Ces immigrés «inutiles»

Des ouvriers à Marseille le 10 mai 2011. BORIS HORVAT/AFPLe ministre français de l’Intérieur Claude Guéant souhaite réduire l’immigration du travail et estime que la France «n’a pas besoin de maçons» étrangers. Qu’en pensent les ouvriers du bâtiment immigrés?

Réduire l’immigration du travail. C’est l’un des objectifs du ministre de l’Intérieur, qui a demandé mardi 24 mai 2011 de durcir les conditions d’accès à l’emploi pour les travailleurs étrangers souhaitant venir en France. Quelques jours plus tôt, les paroles de Claude Guéant désignaient des travailleurs inutiles pour la France. «La France n’a pas besoin de maçons ou de serveurs de restaurants» étrangers.

Des ouvriers, tunisiens, algériens, ou maliens répondent à ces mots, sur leur lieu de travail, un chantier de travaux publics à Ville d’Avray, en banlieue parisienne. Ce lotissement de logements sociaux doit être terminé d’ici un mois. Alors, parmi les collines de sables et de gravas, entre les échafaudages et les charpentes, la quinzaine d’ouvriers présents sur ce grand chantier ne s’arrête pas.
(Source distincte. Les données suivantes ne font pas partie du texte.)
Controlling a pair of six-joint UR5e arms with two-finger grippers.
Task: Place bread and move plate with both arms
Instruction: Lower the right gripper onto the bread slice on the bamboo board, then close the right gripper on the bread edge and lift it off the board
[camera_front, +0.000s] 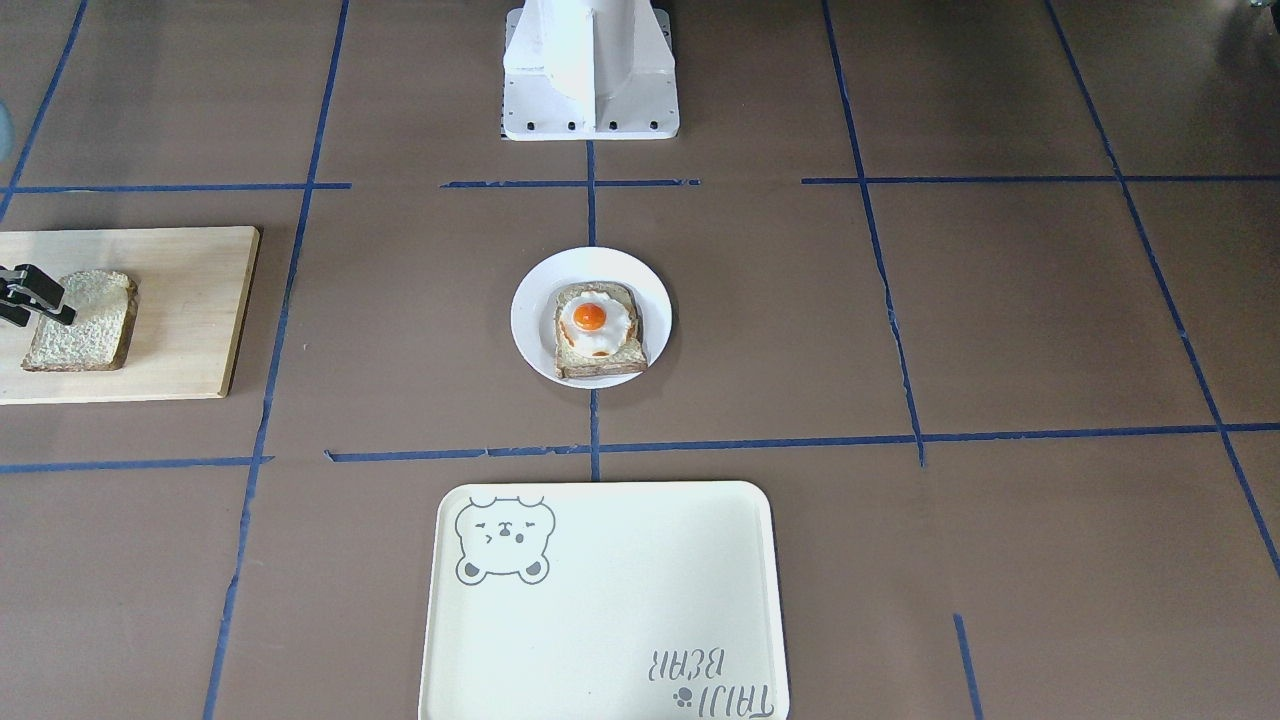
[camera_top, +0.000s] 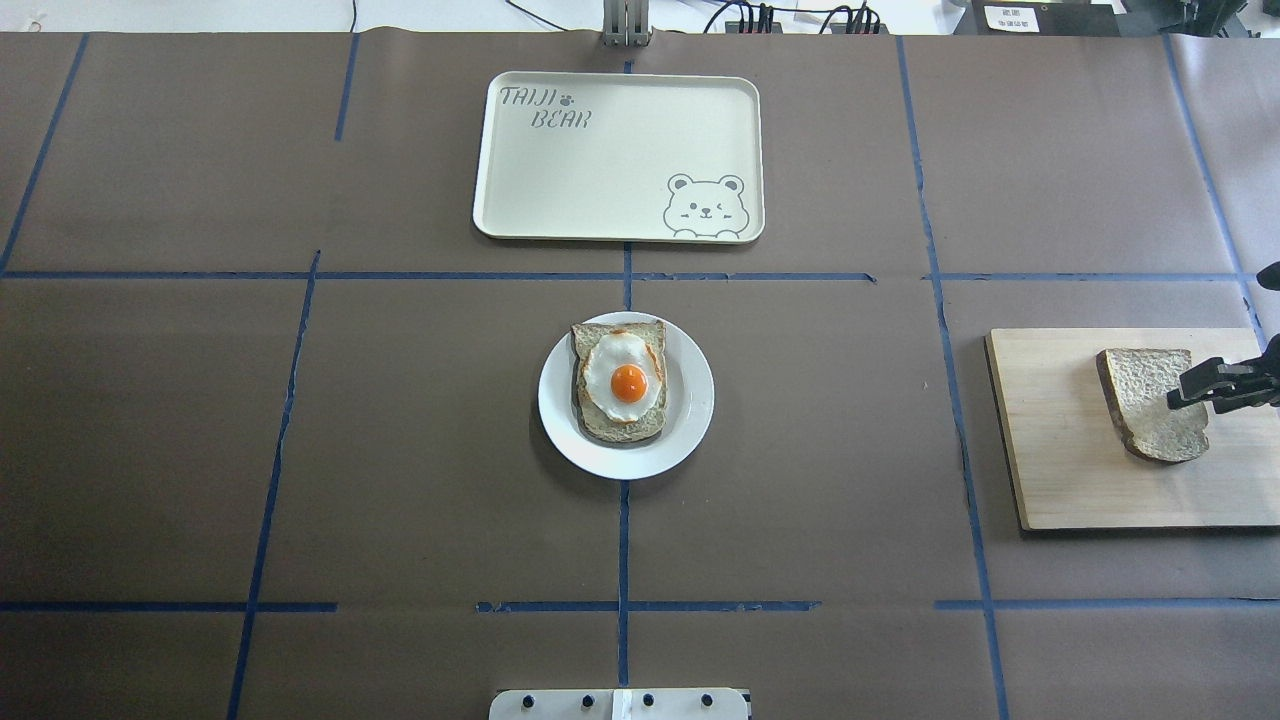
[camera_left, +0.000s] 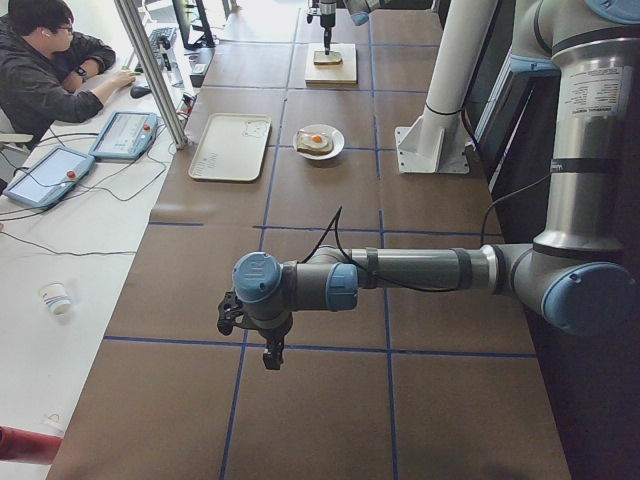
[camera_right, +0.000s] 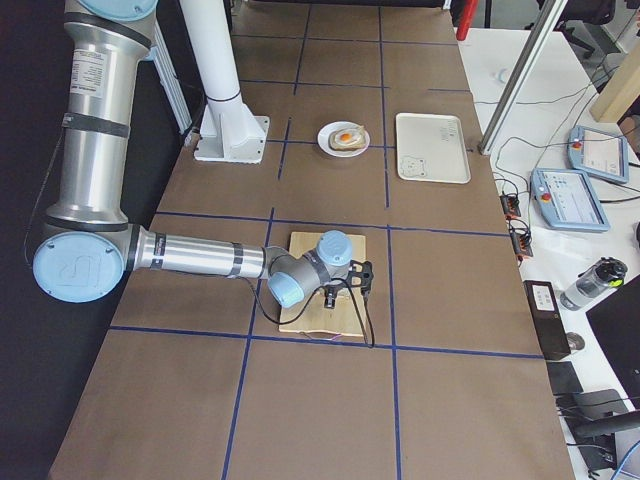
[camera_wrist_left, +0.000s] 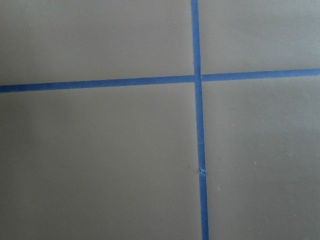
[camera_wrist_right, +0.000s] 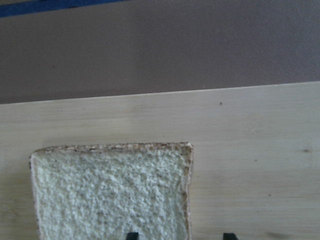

Parmi eux, Smaïla Touré, 37 ans. Voilà dix ans qu’il a quitté le Mali pour vivre en France et qu’il y exerce son métier, maçon. Il est en train de «faire des finitions» dans un escalier. «Une des tâches les plus difficiles», répond timidement cet homme frêle et timide.

Smaïla a entendu ce que les travailleurs immigrés valent aux yeux du gouvernement. Il y a d’abord eu les mots de Xavier Bertrand il y a un mois, un ministre du Travail qui préconisait un recours limité à la main d’œuvre étrangère dans certains secteurs. Et là, ceux du ministre de l’Intérieur. Des propos qui font sourire Smaïla:

«Les seuls Français que j’ai vus dans un chantier de construction, ce sont des stagiaires. Ils ne sont jamais plus revenus. Ils démissionnent. Aucun Français ne veut travailler ici. Ils sont mieux dans un bureau assis devant un ordinateur…»

Un constat partagé par ses employeurs. Les chefs de chantier le disent eux-mêmes: la main d’œuvre française se fait trop rare. Les journées de travail sont longues et difficiles. Les Français qui sont venus travailler pour eux s’en sont tenus à une seule mission puis sont repartis aussi sec.

Des ouvriers «contents»

Philippe (le prénom a été changé) est conducteur de travaux chez un grand groupe industriel français. Il reconnaît qu’au-delà du manque de demande française, l’emploi des étrangers dans un chantier l’avantage sur un tout autre plan:

«On ne paie pas au même niveau de rémunération qu’un salarié français. Nos employés eux, ils en veulent, ils ont envie de travailler, même dans ces conditions —qu’on ne leur cache pas par ailleurs. Ils sont de toute façon payés quatre fois plus cher ici que dans leur pays d’origine.»

Sur ce chantier, Smaïla et les autres sont payés 70 euros la journée. Les rares ouvriers français passés par le chantier de Télémaque n’ont pas voulu travailler pour moins de 130 euros.

«Y a pas photo. Ce n’est pas demain que je licencierai ces ouvriers pour convenir à un discours électoral», assure Philippe.

«La fin du bâtiment»

Certains, comme Ali, tiennent un discours apocalyptique en réaction aux propos de Claude Guéant:

«S’il n’y a plus de maçons étrangers, ce sera la faillite, il n’y aura plus de bâtiment.»

Les employés de ce chef de travaux d’origine tunisienne viennent tous du même pays. «C’est plus facile de se comprendre entre nous». Un homme grand et timide, qui se met en colère quand il parle de ce qu’il entend à la télévision ou à la radio:

«Il y a cinq ans, on nous parlait de l’insécurité. Maintenant on nous sert le travail des immigrés. Ce n’est rien qu’un discours électoral qui sert à rassurer les gens. A leur dire que le gouvernement fait tout pour arranger le problème du chômage. Mais tout le monde sait que ce qu’annonce Monsieur Guéant est irréalisable. Tout le monde sait qu’il y a peu de candidats non étrangers pour nous remplacer dans ce secteur.»

Pour Ali comme pour ses collègues, au-delà des incohérences économiques que supposent les paroles du ministère de l’Intérieur, il y a surtout une méconnaissance de la société française «penser que nous empêcher de travailler règlera le problème du chômage en France, c’est vraiment de la poudre aux yeux.»